Eilends müssen die Feuerwehrleute mehr Sitzgarnituren herbeischaffen. Über Mittagszeit füllen sich Fahrzeughalle und Vorgelände schnell mit vielen Besuchern, die beim Handkäsfest der Freiwilligen Feuerwehr das namensgebende Gericht probieren möchten. Der Betrieb bis fast zur Straße hin ist kein Problem, da ja die Strecke von Hirschhorn kommend ins Finkenbachtal gesperrt ist und sich nur ein paar Einheimische per Auto hierher verirren.

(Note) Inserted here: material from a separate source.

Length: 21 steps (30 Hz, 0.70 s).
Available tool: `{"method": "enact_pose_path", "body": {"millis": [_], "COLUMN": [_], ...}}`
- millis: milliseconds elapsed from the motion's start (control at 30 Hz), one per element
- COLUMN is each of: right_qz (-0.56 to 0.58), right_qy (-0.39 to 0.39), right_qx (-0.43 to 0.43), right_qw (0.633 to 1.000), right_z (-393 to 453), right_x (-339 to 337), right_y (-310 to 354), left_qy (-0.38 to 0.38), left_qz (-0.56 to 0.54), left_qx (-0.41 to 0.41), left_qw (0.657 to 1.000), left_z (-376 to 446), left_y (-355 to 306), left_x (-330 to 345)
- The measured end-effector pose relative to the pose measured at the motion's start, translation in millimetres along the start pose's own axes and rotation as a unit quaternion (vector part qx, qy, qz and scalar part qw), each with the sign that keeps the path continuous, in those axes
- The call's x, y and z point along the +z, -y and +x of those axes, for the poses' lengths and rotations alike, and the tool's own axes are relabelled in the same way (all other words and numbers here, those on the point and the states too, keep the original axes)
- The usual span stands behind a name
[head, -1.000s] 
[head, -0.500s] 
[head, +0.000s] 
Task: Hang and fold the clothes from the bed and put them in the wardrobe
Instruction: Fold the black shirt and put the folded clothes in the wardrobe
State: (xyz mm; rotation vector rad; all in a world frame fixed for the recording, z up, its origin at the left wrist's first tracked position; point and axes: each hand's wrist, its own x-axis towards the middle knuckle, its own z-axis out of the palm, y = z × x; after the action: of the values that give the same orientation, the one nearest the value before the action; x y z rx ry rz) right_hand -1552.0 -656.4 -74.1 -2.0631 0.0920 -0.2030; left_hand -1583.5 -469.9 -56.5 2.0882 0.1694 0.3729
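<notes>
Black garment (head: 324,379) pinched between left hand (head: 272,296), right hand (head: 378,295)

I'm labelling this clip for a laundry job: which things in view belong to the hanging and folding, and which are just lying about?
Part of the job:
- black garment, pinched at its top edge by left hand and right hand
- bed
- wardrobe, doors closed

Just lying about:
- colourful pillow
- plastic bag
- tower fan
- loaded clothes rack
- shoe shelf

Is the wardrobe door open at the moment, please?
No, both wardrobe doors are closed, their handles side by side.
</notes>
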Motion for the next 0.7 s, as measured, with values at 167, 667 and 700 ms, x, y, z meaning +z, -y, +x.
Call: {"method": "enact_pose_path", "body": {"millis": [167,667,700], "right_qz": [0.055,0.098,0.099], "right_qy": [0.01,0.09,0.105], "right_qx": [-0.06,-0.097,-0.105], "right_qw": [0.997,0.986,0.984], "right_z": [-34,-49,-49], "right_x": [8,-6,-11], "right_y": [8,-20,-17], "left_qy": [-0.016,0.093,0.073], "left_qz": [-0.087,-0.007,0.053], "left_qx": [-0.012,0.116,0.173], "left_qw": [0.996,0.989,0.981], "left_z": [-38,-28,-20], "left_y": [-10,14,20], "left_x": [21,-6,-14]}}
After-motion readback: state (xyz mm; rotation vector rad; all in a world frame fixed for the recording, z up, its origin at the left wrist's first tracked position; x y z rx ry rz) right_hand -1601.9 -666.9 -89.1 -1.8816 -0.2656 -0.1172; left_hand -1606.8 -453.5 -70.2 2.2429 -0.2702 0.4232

„Das wird knapp“, meint Kommandant Stefan Hofmann mit Blick auf die vielen Gäste und die zur Verfügung stehenden 160 Portionen Handkäs mit Musik. Zwischenzeitlich habe man die Bestellung bei der Molkerei Hüttenthal mal auf 100 Portionen zurückgefahren, aber die Nachfrage sei in der Vergangenheit wieder gestiegen. Für die Zubereitung ist das Frauenküchenteam im Keller zuständig, das seine ganz speziellen Kreationen einbringt. Am Vortrag wurde die Lieferung eingelegt, damit sie das ganze besondere Aroma bekommt.

„Der Handkäs ist eine super Konstante“, freut sich Hofmann. Dazu noch 70 Portionen Kochkäse und als Mittagessen den Rollbraten – aus dem Keller wird nonstop das Beste aufgefahren. Damit’s auch richtig schön zünftig zugeht, haben die Brandschützer etliche Bembel im Umlauf, aus denen der Äppelwoi in Strömen fließt. Auch die Floriansjünger aus dem badischen Brombach werden langsam ans hessische Nationalgetränk herangeführt. „Ich hab denen einen Krug ausgegeben und seitdem läuft das“, meint Dirk Heckmann grinsend.

Die Badener sind nicht die einzigen Besucher von befreundeten Wehren. Neben den anderen Orts-Abteilungen aus Kortelshütte, Rothenberg und Finkenbach sind auch die Hirschhorner und Langenthaler aus dem Nachbarkreis gerne gesehene Gäste. „Früher sind wir zu Besuchen oft weit in den Odenwaldkreis gefahren“, erklärt Hofmann, aber seit einiger Zeit pflege man verstärkt die Kameradschaft mit den Wehren aus der Nähe.

Zu den Wehrleuten gesellen sich aber über den Tag auch viele andere Gäste sowohl aus der Großgemeinde als auch von außerhalb. Das freut den Kommandanten ganz besonders, denn in diesem Jahr wurde im Vorfeld mehr Werbung getrieben als sonst. Der sehr gute Besuch, dem auch ein Regenschauer nach dem Mittagessen wenig anhaben konnte, gab ihm Recht.

Seit zehn Jahren, mit Einweihung des Feuerwehrhauses am Ortsausgang Richtung Finkenbach, feiern die Floriansjünger nun dort ihr Handkäsfest. Zuvor war man in der freien Natur bei der unteren Hommerschen Quelle zuhause. Doch die Herrichtung des Platzes bedeutete immer einen großen Aufwand. Ins Leben gerufen wurde die Veranstaltung Ende der 70er Jahre zur Unterstützung der 1975 gegründeten Jugendwehr. In deren Kasse fließt auch heute noch der Erlös und wird für Unternehmungen und Ausrüstung verwendet.

Etwa zehn Heranwachsende zählt die Jugendwehr, von denen einige an diesem Tag auch eifrig am Bedienen sind, nonstop die Treppe hoch und runter laufen. Natürlich tatkräftig unterstützt von der 24 Köpfe zählenden Einsatzabteilung. 70 Passive und zwischen sieben und acht Mitglieder der Alters- und Ehrenabteilung gehören ebenfalls mit zur Hainbrunner Truppe. 20 Aktive stemmen an diesem Tag das Fest, weitere sind an Auf- und Abbau beteiligt.